## DATA BLOCK
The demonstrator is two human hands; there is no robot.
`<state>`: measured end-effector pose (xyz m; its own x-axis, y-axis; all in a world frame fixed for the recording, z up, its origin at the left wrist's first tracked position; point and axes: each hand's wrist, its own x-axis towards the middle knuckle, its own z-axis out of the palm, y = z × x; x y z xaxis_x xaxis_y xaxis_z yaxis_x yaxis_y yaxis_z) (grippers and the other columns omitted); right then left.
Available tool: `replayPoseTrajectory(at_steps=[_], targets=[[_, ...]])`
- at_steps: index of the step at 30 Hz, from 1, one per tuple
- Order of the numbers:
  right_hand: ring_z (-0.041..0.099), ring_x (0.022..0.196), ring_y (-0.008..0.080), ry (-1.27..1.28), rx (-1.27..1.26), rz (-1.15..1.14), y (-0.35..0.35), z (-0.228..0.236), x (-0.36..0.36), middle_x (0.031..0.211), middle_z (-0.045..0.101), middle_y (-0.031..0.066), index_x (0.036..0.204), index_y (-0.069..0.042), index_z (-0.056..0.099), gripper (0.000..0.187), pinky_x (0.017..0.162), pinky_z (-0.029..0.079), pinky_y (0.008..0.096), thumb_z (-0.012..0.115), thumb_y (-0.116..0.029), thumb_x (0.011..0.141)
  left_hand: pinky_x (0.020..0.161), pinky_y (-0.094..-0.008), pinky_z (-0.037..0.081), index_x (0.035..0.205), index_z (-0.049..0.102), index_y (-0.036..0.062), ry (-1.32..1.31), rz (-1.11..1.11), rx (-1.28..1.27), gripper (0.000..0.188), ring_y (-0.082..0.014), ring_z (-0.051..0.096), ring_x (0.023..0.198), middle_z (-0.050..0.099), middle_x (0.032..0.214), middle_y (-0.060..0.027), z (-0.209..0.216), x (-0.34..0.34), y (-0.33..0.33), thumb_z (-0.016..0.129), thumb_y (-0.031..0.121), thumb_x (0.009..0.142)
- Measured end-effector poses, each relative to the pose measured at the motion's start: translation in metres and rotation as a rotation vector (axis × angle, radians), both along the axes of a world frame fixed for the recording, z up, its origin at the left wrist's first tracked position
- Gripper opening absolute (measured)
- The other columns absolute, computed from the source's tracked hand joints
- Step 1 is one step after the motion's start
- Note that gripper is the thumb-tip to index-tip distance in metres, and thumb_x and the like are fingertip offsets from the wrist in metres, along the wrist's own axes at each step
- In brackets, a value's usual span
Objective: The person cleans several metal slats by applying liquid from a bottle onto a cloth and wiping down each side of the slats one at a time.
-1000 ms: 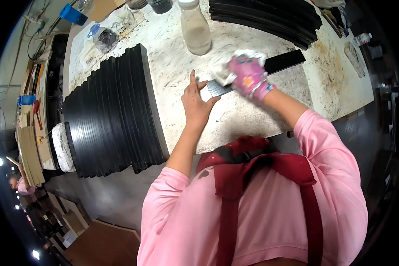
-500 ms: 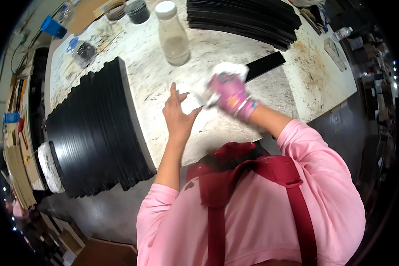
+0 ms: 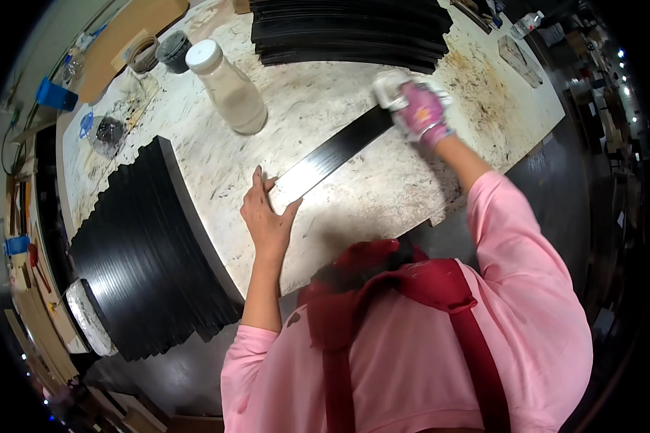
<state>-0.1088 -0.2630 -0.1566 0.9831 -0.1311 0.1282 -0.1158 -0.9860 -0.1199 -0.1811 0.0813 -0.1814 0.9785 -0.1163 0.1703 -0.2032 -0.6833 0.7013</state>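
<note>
A flat black strip [image 3: 337, 150] lies slantwise on the worktable, its near end shining with glare. My bare left hand [image 3: 267, 220] pinches that near end, thumb at one edge and a finger at the other, while the index finger points away. At the far end, my right hand [image 3: 421, 110], in a pink glove, presses a bunched white cloth [image 3: 391, 88] onto the strip. The cloth and glove hide the strip's far tip.
Stacked black strips [image 3: 152, 252] stand at the left table edge, with another pile [image 3: 350, 29] at the back. A white-capped bottle [image 3: 231, 94], a dark jar [image 3: 173, 52] and a clear container [image 3: 108, 136] stand back left. A pale block [image 3: 520, 61] lies far right.
My right hand has slid the cloth along the strip from near my left hand to the far end, up and right. My left hand stays at the near end. The view has shifted.
</note>
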Motion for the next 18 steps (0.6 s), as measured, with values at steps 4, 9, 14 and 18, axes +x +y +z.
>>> replayPoseTrajectory(at_steps=[4, 9, 14, 18], targets=[[0.065, 0.081, 0.031, 0.005, -0.075, 0.119, 0.021, 0.004, -0.006, 0.085, 0.065, 0.0134, 0.093, -0.01, 0.065, 0.018, 0.07, 0.052, 0.0458, 0.056, -0.018, 0.08, 0.095, -0.0397, 0.037, 0.139, 0.04, 0.0053, -0.045, -0.039, 0.091, 0.086, -0.0303, 0.051, 0.106, 0.062, 0.114, -0.0101, -0.003, 0.002, -0.002, 0.082, 0.021, 0.066], [0.063, 0.089, 0.0312, 0.002, 0.03, 0.264, 0.064, -0.004, -0.019, 0.095, 0.063, 0.0145, 0.098, -0.009, 0.064, 0.027, 0.076, 0.05, 0.0447, 0.06, -0.012, 0.071, 0.094, -0.0394, 0.039, 0.121, 0.06, 0.0043, -0.04, -0.103, 0.106, 0.059, -0.0307, 0.051, 0.107, 0.06, 0.113, -0.0115, -0.001, 0.001, 0.003, 0.08, 0.016, 0.067], [0.067, 0.078, 0.0315, 0.072, -0.016, -0.108, -0.04, 0.019, 0.015, 0.085, 0.066, 0.0203, 0.099, 0.0, 0.063, 0.037, 0.07, 0.054, 0.0439, 0.053, -0.034, 0.089, 0.096, -0.0386, 0.036, 0.122, 0.059, 0.0042, 0.002, -0.09, 0.124, 0.059, -0.0296, 0.05, 0.108, 0.057, 0.115, -0.0113, 0.004, 0.002, -0.003, 0.08, 0.016, 0.067], [0.066, 0.086, 0.0331, 0.075, -0.097, 0.085, 0.009, -0.004, -0.003, 0.101, 0.065, 0.0206, 0.108, -0.001, 0.061, 0.032, 0.071, 0.054, 0.0422, 0.05, -0.021, 0.085, 0.097, -0.0382, 0.035, 0.123, 0.058, 0.0044, 0.022, -0.083, 0.122, 0.059, -0.0296, 0.049, 0.109, 0.056, 0.116, -0.011, 0.0, 0.001, -0.001, 0.079, 0.016, 0.069]])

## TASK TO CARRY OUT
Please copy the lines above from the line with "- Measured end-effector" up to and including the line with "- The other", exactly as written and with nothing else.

## TASK RESULT
- Measured end-effector poses, each relative to the pose measured at the motion's start: translation in metres and rotation as a rotation vector (axis × angle, radians), both along the axes of a world frame fixed for the recording, z up, its origin at the left wrist's first tracked position
- Gripper opening absolute (measured)
- The other columns absolute, computed from the source's tracked hand joints

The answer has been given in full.